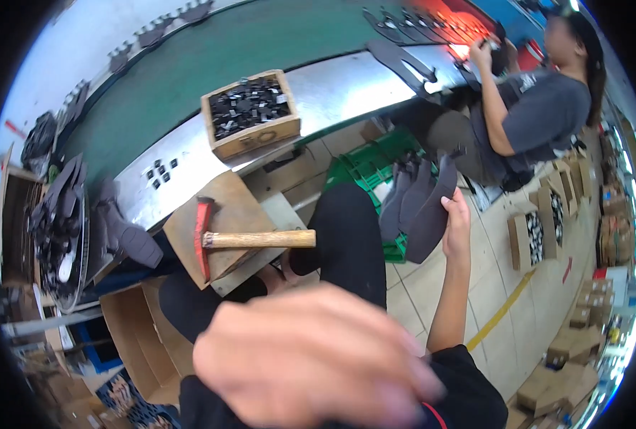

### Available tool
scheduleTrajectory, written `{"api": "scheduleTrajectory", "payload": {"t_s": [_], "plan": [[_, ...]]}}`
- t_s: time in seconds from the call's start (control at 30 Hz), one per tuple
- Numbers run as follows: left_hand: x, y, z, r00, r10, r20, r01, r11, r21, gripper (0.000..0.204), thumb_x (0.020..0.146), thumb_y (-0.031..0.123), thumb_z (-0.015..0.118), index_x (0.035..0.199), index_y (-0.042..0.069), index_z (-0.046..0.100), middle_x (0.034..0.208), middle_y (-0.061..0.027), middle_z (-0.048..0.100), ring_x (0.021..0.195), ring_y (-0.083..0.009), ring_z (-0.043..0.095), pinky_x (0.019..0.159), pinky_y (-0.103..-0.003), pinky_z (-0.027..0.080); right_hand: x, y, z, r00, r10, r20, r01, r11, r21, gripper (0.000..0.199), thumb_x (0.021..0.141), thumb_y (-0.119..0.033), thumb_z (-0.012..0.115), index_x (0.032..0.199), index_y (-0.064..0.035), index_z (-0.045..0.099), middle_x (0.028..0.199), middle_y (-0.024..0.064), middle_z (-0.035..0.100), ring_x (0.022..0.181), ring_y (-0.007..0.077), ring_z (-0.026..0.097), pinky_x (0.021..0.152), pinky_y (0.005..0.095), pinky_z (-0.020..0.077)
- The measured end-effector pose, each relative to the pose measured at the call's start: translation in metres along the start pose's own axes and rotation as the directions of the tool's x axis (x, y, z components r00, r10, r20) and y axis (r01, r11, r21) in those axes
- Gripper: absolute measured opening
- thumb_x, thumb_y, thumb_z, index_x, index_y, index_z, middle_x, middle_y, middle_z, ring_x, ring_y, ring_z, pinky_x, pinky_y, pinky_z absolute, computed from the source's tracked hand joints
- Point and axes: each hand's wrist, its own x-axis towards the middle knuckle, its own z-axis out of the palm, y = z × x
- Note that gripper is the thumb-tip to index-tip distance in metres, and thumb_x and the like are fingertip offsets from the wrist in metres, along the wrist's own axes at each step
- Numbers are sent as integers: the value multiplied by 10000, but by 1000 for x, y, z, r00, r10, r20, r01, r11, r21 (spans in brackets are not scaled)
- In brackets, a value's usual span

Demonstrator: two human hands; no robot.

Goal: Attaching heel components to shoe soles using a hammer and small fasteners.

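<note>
I see my right hand at three o'clock, fingers closed on a dark shoe piece whose long axis rises to twelve; my blurred left hand, loosely spread and empty, is farther off.

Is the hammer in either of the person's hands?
No. The hammer lies on a wooden board, untouched, while the right hand holds dark leather pieces.

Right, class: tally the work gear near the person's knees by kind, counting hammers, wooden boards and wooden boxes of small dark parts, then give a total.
Hammer: 1
Wooden board: 1
Wooden box of dark parts: 1
Total: 3
</note>
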Motion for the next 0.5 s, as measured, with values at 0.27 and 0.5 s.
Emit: {"api": "scheduleTrajectory", "payload": {"t_s": [0.27,0.5], "plan": [[25,12,2,987,154,-45,-156,987,-37,176,936,26,532,996,-104,634,932,-226,699,824,-338,681,737,-394,568,109,139,-129,990,-133,-46,-31,113,-993,371,863,-184,637,1130,74,641,1047,293,683,1050,449,648,939,481,508],[3,27,-14,986,165,-11,-164,972,-169,152,944,58,555,963,-68,637,905,-217,696,804,-327,669,702,-387,564,292,54,-39,860,-510,-5,191,332,-924,695,944,-493,612,1359,53,503,1168,281,626,1116,416,594,970,451,454]]}}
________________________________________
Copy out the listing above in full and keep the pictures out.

EXPECTED ANSWER -
### Available tool
scheduleTrajectory, written `{"api": "scheduleTrajectory", "payload": {"t_s": [_], "plan": [[_, ...]]}}`
- t_s: time in seconds from the call's start (control at 30 Hz), one per tuple
- Numbers run as follows: left_hand: x, y, z, r00, r10, r20, r01, r11, r21, gripper (0.000..0.204), thumb_x (0.020..0.146), thumb_y (-0.031..0.123), thumb_z (-0.015..0.118), index_x (0.035..0.199), index_y (-0.042..0.069), index_z (-0.046..0.100), middle_x (0.034..0.208), middle_y (-0.061..0.027), middle_z (-0.048..0.100), ring_x (0.021..0.195), ring_y (-0.083..0.009), ring_z (-0.043..0.095), pinky_x (0.019..0.159), pinky_y (-0.103..-0.003), pinky_z (-0.027..0.080); right_hand: x, y, z, r00, r10, r20, r01, r11, r21, gripper (0.000..0.199), thumb_x (0.021..0.141), thumb_y (-0.119..0.033), thumb_z (-0.012..0.115), index_x (0.032..0.199), index_y (-0.064..0.035), index_z (-0.045..0.099), middle_x (0.028..0.199), middle_y (-0.024..0.064), middle_z (-0.035..0.100), ring_x (0.022..0.181), ring_y (-0.007..0.077), ring_z (-0.026..0.097), pinky_x (0.021..0.152), pinky_y (0.005..0.095), pinky_z (-0.020..0.077)
- The measured end-effector pose, each relative to the pose measured at the call's start: translation in metres along the start pose's own axes and rotation as the directions of the tool's x axis (x, y, z components r00, r10, r20) and y axis (r01, r11, r21) in those axes
- Gripper: absolute measured opening
- thumb_x, thumb_y, thumb_z, index_x, index_y, index_z, middle_x, middle_y, middle_z, ring_x, ring_y, ring_z, pinky_x, pinky_y, pinky_z absolute, computed from the source's tracked hand joints
- Point and axes: each hand's wrist, its own x-axis towards the middle knuckle, its own z-axis out of the palm, y = z × x
- Note that gripper is the thumb-tip to index-tip distance in metres, and thumb_x and the like are fingertip offsets from the wrist in metres, along the wrist's own axes at each step
- Numbers are sent as integers: the value multiplied by 10000, but by 1000 for x, y, z, r00, r10, r20, r01, r11, r21 (spans in brackets are not scaled)
- In brackets, a value's usual span

Demonstrator: two human hands; no robot.

Goal: Attaching heel components to shoe soles using a hammer and small fasteners.

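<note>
I see my right hand at three o'clock, fingers closed on a dark shoe piece whose long axis rises to twelve; my blurred left hand, loosely spread and empty, is farther off.

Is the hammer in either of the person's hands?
No. The hammer lies on a wooden board, untouched, while the right hand holds dark leather pieces.

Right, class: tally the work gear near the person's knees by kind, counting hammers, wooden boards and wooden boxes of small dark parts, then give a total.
Hammer: 1
Wooden board: 1
Wooden box of dark parts: 1
Total: 3
</note>
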Motion for the next 0.5 s, as measured, with values at 0.27 and 0.5 s.
Emit: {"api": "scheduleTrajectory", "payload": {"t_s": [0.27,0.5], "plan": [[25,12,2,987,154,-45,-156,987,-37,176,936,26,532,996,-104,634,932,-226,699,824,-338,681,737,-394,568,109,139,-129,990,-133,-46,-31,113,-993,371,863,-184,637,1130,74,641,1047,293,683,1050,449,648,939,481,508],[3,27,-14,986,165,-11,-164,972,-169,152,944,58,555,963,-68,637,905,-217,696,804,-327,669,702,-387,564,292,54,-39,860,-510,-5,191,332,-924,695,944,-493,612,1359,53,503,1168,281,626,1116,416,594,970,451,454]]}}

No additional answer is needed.